*Exercise aim:* Give the number of lines in the data that contain the word "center"; no other text is needed.

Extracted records
------------------------------

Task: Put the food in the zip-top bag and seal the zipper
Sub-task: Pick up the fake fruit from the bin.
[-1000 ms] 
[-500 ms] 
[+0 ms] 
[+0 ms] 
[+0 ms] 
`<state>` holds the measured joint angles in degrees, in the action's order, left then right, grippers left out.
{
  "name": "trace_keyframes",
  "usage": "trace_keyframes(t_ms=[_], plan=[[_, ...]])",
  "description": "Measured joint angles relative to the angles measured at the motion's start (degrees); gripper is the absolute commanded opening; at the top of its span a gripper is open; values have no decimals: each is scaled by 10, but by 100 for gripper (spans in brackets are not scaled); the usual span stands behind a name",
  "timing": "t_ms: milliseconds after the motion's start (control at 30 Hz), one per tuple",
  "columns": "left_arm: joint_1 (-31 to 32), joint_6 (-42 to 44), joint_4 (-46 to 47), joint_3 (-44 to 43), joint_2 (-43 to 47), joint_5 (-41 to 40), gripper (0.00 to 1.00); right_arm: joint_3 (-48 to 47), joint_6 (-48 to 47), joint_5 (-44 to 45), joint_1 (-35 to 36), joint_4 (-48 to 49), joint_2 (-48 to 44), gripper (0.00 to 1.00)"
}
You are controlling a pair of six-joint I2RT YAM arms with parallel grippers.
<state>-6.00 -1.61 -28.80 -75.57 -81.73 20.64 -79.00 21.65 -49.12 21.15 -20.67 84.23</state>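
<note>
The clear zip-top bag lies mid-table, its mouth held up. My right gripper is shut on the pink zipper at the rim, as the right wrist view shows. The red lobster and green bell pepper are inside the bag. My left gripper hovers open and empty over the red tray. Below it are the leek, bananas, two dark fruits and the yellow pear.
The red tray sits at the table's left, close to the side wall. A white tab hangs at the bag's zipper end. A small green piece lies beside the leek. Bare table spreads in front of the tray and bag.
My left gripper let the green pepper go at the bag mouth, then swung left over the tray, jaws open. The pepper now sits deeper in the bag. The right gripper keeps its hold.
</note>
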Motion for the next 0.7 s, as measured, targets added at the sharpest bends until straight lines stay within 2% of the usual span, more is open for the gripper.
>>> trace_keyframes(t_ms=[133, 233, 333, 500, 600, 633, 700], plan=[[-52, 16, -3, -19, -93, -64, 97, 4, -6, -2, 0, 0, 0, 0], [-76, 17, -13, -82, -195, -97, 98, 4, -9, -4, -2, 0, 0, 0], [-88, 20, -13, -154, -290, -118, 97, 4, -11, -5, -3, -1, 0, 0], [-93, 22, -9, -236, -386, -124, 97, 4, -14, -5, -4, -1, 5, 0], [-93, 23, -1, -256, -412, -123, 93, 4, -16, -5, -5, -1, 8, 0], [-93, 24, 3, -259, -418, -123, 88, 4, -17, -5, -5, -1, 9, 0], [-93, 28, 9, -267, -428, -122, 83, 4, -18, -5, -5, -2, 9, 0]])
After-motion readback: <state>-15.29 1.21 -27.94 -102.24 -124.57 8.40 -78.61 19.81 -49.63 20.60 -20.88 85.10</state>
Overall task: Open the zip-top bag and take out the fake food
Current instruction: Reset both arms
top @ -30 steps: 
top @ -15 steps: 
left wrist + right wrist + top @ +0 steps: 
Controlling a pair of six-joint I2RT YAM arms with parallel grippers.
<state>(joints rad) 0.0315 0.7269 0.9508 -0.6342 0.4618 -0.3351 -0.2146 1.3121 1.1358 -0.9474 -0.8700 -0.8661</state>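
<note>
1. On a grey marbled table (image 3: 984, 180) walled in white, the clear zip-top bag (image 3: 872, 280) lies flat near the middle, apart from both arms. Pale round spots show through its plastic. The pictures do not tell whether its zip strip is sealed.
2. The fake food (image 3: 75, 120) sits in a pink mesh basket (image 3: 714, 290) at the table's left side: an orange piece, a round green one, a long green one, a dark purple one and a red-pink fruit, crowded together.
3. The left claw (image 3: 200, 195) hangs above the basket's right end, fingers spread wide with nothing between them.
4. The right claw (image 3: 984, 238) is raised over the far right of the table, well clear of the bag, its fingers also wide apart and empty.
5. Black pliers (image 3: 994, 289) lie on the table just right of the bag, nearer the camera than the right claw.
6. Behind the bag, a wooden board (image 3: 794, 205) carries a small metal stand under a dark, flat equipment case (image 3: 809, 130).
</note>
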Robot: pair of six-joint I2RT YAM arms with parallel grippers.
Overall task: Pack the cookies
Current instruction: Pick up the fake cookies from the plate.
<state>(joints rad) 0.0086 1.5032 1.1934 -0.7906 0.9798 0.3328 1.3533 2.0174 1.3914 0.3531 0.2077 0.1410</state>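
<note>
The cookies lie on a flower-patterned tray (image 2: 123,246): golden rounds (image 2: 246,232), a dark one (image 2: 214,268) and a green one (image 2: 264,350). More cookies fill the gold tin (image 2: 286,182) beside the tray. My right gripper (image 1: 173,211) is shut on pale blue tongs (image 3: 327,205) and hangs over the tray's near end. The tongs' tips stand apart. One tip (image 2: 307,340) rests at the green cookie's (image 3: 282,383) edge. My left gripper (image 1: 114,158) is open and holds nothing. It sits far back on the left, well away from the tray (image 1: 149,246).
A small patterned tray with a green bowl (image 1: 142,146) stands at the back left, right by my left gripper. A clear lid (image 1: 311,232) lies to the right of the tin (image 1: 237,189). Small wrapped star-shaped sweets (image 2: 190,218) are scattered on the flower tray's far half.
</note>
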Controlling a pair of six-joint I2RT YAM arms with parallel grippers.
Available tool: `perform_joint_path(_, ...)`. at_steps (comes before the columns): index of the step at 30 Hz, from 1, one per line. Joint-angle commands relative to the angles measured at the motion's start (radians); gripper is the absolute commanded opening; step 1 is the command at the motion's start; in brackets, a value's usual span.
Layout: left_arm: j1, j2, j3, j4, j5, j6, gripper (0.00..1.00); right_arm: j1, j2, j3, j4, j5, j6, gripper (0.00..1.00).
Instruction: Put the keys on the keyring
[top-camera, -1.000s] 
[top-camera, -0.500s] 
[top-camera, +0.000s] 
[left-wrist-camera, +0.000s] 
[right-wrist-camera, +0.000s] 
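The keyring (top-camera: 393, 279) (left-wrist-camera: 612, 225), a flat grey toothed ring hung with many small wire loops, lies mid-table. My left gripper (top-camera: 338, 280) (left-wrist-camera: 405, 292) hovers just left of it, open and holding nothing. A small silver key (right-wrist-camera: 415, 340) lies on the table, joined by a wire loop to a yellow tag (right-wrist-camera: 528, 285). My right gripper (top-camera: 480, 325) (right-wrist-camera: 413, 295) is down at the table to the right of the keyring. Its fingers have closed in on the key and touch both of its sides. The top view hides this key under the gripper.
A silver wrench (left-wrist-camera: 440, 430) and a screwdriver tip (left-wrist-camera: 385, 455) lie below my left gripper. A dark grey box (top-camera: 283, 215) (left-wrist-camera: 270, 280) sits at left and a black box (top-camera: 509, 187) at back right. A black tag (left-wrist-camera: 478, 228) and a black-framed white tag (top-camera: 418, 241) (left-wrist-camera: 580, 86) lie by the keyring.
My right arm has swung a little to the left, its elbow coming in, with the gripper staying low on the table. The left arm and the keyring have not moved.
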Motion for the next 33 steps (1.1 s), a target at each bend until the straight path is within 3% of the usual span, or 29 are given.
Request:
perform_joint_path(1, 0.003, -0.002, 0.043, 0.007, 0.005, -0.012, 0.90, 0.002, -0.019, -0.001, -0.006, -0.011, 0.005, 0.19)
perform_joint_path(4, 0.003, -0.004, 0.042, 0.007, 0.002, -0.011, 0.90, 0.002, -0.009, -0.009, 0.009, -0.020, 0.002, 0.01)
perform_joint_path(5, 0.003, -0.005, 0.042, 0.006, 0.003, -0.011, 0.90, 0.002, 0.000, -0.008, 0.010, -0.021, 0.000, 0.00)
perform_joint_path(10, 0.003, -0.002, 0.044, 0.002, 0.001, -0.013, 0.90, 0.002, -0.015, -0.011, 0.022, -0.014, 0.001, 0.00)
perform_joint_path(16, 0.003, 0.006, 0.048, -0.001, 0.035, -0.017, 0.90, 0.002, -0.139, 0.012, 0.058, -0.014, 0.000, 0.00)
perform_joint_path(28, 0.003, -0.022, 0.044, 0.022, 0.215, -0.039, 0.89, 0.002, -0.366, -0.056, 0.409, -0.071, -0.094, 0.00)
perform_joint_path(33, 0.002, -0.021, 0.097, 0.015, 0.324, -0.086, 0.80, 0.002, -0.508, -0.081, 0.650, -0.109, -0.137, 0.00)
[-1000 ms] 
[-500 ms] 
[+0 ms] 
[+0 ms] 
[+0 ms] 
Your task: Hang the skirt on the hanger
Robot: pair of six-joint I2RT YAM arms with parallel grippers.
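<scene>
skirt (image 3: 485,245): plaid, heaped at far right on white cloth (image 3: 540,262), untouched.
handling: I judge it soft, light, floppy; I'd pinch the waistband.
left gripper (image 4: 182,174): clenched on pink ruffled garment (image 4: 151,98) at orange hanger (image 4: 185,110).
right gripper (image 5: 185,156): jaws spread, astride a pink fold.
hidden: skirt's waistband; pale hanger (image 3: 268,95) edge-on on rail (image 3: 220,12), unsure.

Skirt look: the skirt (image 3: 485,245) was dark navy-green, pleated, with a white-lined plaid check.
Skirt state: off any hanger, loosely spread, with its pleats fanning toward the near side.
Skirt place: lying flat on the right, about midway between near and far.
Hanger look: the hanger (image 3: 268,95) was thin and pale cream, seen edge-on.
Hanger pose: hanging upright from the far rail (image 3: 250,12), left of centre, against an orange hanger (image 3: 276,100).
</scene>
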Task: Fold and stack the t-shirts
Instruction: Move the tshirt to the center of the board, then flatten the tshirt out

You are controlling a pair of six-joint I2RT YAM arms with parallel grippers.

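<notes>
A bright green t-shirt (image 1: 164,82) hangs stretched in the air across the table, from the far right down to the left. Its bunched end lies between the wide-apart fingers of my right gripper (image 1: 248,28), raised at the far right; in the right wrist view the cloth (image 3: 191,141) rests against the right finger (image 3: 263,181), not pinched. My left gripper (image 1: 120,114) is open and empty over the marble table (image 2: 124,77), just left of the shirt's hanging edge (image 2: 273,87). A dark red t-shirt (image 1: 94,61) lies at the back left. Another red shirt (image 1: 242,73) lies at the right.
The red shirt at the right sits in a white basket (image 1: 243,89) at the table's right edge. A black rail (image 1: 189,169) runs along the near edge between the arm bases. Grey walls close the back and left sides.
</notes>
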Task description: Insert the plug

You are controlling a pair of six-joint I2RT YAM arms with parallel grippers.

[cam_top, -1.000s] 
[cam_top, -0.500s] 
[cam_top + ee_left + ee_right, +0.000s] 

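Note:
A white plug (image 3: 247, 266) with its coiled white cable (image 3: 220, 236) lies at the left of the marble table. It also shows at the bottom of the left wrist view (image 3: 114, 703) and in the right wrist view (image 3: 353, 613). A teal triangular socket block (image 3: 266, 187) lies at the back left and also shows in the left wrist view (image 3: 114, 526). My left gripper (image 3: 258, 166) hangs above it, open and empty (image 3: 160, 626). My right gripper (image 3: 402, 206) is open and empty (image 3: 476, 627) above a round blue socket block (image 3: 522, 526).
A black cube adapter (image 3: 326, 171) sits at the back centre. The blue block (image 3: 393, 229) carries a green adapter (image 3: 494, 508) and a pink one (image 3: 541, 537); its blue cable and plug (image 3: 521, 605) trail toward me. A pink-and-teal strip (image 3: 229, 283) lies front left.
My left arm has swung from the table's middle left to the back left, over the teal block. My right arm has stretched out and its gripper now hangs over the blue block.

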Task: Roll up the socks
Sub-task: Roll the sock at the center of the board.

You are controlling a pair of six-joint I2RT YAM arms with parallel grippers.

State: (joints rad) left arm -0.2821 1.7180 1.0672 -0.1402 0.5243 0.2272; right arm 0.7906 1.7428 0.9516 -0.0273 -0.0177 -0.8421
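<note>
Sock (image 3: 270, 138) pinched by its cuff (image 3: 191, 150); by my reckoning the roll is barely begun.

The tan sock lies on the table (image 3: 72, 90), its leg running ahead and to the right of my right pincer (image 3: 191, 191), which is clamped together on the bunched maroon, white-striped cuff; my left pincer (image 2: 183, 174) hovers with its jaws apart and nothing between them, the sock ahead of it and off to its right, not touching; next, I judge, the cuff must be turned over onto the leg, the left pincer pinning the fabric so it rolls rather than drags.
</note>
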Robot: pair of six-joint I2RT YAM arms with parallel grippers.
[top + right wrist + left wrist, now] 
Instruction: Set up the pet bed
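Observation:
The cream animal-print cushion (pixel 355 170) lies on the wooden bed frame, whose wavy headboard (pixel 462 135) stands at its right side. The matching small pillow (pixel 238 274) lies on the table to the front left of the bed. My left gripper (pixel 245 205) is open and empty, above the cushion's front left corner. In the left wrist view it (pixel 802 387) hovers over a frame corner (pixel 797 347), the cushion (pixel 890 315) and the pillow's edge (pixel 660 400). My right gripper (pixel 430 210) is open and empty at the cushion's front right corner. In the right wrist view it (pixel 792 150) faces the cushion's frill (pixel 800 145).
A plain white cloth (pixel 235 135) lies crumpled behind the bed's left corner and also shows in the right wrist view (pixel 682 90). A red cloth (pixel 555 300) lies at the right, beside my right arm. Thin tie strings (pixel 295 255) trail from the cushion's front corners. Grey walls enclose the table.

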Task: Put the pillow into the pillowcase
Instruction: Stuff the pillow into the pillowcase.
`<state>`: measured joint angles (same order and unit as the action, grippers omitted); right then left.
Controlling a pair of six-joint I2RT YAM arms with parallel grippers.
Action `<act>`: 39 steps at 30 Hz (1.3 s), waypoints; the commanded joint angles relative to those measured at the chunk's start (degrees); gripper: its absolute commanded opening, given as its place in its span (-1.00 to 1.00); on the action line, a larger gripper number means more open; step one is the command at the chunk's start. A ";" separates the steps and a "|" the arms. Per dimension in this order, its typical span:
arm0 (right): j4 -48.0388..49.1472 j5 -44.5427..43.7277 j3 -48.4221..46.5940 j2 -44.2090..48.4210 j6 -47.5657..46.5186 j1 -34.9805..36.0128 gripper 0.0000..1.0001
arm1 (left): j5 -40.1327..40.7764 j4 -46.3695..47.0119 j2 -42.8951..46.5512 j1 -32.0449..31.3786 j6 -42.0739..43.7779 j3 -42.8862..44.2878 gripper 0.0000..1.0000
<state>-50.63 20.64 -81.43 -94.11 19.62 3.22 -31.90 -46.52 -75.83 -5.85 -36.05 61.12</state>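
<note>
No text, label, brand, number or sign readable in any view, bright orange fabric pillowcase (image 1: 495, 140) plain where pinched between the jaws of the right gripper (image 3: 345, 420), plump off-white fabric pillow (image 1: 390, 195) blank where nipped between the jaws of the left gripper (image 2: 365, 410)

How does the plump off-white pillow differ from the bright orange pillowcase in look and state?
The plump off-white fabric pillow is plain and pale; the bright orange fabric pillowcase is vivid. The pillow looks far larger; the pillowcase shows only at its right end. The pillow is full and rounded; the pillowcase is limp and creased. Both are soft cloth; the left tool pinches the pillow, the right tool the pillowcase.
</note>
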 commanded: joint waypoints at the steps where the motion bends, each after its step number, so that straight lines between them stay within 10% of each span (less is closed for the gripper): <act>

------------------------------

*Task output:* 2